Even though I’m married and very happy about that, I have this weird desire to support singleness, and all the single ladies. This particular desire has made it’s way onto A Little Sanctuary’s blog calendar. It’s been penned in – not penciled – for the last week of January 2017 since August 2016.
Penciled in, I have some posts on marriage planned for February, the month of love. But, we’ll just see how far singleness gets us, shall we?
So, to all the single ladies:
Find out who you are because you are a fascinating individual.
Pay attention to the dreams that pop up inside of you – the real ones, not the distractors.
Foster and feed who you are and those hopes and dreams.
Because when you are single, who you are is important. And those dreams and those goals are important.

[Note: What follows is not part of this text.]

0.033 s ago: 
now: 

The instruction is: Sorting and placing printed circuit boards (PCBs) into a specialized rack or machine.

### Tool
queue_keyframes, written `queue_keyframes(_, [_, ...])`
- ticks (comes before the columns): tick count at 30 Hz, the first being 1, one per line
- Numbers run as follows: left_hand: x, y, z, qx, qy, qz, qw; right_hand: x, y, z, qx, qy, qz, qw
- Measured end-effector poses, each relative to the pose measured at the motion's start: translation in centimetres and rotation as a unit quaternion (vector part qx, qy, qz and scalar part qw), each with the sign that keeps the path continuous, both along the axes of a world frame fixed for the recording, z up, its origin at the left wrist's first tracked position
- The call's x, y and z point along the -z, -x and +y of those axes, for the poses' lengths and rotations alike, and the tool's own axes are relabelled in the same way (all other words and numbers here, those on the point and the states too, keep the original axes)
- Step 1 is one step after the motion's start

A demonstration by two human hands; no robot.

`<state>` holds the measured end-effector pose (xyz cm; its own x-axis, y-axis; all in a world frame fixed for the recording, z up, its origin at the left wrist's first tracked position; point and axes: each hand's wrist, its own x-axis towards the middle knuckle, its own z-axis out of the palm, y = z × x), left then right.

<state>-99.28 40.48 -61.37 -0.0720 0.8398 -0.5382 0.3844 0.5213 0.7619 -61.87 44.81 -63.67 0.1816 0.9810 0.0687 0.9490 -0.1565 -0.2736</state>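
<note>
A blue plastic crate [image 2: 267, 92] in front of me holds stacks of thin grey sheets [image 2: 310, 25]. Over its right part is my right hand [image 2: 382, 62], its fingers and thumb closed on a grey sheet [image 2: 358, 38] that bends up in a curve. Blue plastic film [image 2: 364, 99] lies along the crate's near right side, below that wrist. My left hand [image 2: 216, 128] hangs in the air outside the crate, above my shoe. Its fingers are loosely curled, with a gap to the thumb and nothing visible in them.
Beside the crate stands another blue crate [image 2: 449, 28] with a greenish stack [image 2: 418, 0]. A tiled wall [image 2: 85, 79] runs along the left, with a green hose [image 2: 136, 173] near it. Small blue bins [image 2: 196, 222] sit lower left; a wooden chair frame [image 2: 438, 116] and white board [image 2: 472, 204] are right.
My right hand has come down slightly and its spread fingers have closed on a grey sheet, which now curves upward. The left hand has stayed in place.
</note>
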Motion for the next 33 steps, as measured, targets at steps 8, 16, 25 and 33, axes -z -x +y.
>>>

Don’t be sad about being single. Don’t dwell on it. Proclaim it and cherish it. Go on adventures and be the person that loves who they are rather than whether or not someone else loves them.
I’m married and I love my husband more than I ever thought I could love anyone. Whether or not I had met him, and whether or not I had married him, that time when I knew myself and loved myself (without having someone else confirm that I am loveable) has carried me through and made me stronger. It has made my relationship with Mark stronger. It has made me relationships with my friends and family stronger. It has made my relationship with God deeper.
To all the single ladies.
Oh, oh oh.
Oh, oh oh.
Who cares if you get a ring on it?
And by “it”, I mean ring finger.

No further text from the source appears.